[Aim of the exercise]
Find the line with "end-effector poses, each" in the entries below, then reproduce it and every line after it down to and including the line with "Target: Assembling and", exactly.

[Records for the exercise]
§

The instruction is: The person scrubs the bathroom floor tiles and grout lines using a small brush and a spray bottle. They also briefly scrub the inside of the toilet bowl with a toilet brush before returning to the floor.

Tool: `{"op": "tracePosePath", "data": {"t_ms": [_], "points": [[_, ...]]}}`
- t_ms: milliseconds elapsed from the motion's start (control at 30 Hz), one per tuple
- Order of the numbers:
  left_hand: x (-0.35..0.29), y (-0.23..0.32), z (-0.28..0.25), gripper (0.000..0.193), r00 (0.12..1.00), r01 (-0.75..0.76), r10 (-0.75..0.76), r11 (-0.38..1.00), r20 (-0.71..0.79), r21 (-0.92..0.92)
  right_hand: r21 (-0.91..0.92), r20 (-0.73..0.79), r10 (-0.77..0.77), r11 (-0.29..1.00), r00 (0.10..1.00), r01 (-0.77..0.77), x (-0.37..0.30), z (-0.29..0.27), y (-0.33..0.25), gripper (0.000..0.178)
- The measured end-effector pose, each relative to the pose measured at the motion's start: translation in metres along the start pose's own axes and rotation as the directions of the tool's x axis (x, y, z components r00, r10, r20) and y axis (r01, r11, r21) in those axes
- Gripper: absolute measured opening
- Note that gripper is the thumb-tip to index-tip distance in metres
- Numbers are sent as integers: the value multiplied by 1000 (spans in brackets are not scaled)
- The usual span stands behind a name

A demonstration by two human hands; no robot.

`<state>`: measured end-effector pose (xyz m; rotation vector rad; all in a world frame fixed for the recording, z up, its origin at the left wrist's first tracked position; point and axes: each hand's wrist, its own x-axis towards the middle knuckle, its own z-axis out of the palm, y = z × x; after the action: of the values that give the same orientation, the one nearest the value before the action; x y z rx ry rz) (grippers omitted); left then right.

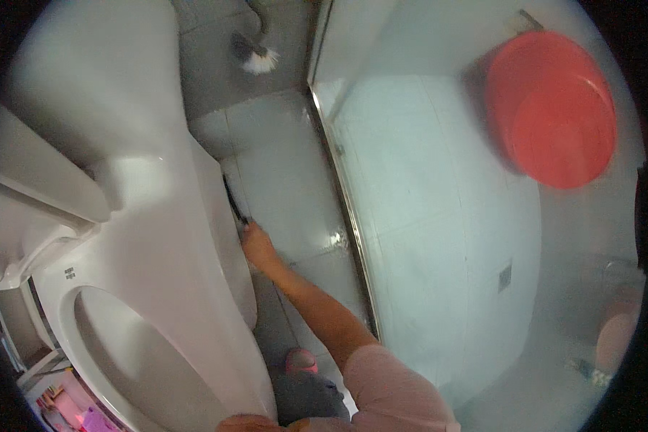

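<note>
A thin dark stick [233,199] is beside the side wall of the white toilet [222,237], over the grey tiled floor [281,165]; whether its far end touches the toilet or the tiles cannot be told. The right hand [258,243] has its fingers clamped on the near end of the stick, with the bare forearm running back to a pale pink sleeve [392,389]. The left hand [246,423] shows only in part at the lower edge, near the toilet's rim, and the state of its fingers cannot be told. A raised lid [43,169] stands at the toilet's back. Below the right forearm are a pink slipper [302,360] and dark grey clothing [306,397]. Farther off, a brush [258,59] with white bristles is near the top. A metal rail [349,216] edges a glass panel; beyond it are a red tub [554,108] and a square drain [505,275]. Pink and purple items [75,410], too blurred to name, are at lower left.
</note>
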<state>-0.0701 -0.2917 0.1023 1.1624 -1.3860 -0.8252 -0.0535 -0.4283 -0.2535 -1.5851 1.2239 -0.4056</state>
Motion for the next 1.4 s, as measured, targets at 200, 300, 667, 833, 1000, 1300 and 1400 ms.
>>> {"op": "tracePosePath", "data": {"t_ms": [200,300,667,833,1000,1300,1400], "points": [[-4,7,-4,22,1000,12,-12,1000,2,16,37,235,148,986,961,-161,-71,-10,1,29],[-5,2,-9,26,999,23,-23,999,28,23,-166,387,119,984,914,-58,-147,-16,37,32],[-13,3,-4,29,1000,19,-16,988,-22,152,-88,-59,6,996,998,-12,-28,-6,0,33],[-16,6,-16,28,987,21,-42,991,153,135,-262,-242,127,946,962,-191,5,-69,-1,41],[-33,5,-9,23,979,80,-123,965,163,248,-501,-456,53,810,889,-305,-27,-126,26,46],[-9,14,-8,21,960,132,-209,924,187,358,-211,-293,286,911,912,-353,-74,-152,29,42],[-10,18,1,23,976,42,-137,881,169,471,-256,-353,172,928,920,-272,-183,-143,72,43]]}}
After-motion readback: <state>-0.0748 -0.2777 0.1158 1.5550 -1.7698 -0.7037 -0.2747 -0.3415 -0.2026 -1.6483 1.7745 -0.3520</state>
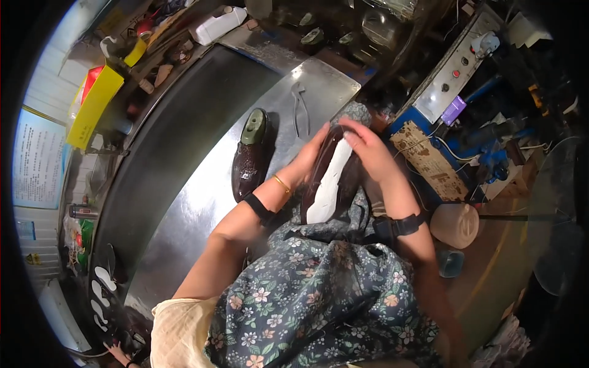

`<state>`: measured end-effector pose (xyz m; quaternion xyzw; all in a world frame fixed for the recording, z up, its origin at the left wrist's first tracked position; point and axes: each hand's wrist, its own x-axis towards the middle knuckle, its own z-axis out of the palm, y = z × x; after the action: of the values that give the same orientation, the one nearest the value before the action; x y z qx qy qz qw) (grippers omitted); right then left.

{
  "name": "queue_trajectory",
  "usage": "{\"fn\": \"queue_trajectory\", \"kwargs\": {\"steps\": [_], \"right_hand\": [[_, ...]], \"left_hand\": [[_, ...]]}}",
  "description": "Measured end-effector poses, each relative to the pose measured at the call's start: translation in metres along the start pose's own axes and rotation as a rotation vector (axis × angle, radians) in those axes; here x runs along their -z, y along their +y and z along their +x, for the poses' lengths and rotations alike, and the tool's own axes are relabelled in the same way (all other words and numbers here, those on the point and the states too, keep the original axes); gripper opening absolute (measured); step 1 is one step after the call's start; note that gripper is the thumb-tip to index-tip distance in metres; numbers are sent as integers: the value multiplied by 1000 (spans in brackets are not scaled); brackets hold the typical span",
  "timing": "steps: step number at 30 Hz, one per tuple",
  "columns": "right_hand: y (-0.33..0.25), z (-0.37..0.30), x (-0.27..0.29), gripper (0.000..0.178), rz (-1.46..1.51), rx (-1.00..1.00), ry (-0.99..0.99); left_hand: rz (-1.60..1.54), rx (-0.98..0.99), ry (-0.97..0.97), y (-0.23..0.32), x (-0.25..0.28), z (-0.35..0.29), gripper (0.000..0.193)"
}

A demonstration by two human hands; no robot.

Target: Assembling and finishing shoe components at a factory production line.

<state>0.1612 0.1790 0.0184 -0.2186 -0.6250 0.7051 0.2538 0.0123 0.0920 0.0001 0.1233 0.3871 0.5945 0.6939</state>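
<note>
The left hand [308, 161] is closed around the left side of a dark brown shoe [331, 184], and the right hand [371, 152] bends its fingers over its far end. This shoe is between both hands, over the flowered cloth [307, 288], its white strip facing up. To the left of the left hand, a second shoe [248, 168] with a green last [254, 127] lies on the metal desk [199, 184]; beyond this hand lie pliers [299, 94].
</note>
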Motion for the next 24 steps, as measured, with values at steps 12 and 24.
{"fn": "queue_trajectory", "kwargs": {"steps": [12, 24], "right_hand": [[-24, -114, 77, 66, 465, -422, -220], [-12, -39, 59, 61, 697, -162, 416]], "left_hand": [[1153, -719, -285, 3, -63, -65, 42], [1450, -312, 970, 35, 118, -106, 99]]}}
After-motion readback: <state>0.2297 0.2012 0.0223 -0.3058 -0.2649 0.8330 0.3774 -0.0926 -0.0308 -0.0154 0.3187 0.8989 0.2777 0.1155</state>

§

[Completed exercise]
  "description": "Measured end-effector poses, each relative to the pose measured at the call's start: translation in metres along the start pose's own axes and rotation as a rotation vector (axis × angle, radians) in those axes; here x runs along their -z, y along their +y and z along their +x, for the poses' lengths and rotations alike, and the tool's own axes are relabelled in the same way (all other words and numbers here, those on the point and the states too, keep the original axes); gripper opening absolute (measured); step 1 is one step after the call's start; note that gripper is the thumb-tip to index-tip distance in metres; numbers are sent as integers: the value multiplied by 1000 (spans in brackets are not scaled); brackets hold the typical span",
  "timing": "steps: step number at 30 Hz, one per tuple",
  "columns": "right_hand: y (-0.33..0.25), z (-0.37..0.30), x (-0.27..0.29), gripper (0.000..0.178), rz (-1.46..1.51), rx (-1.00..1.00), ry (-0.99..0.99); left_hand: rz (-1.60..1.54), rx (-0.98..0.99), ry (-0.97..0.97), y (-0.23..0.32), x (-0.25..0.28), z (-0.35..0.29), gripper (0.000..0.193)"
}

A demonstration by two human hands; no robot.

Target: Assembling and finishing shoe components at a factory production line.

Nothing else remains to be done in this exercise.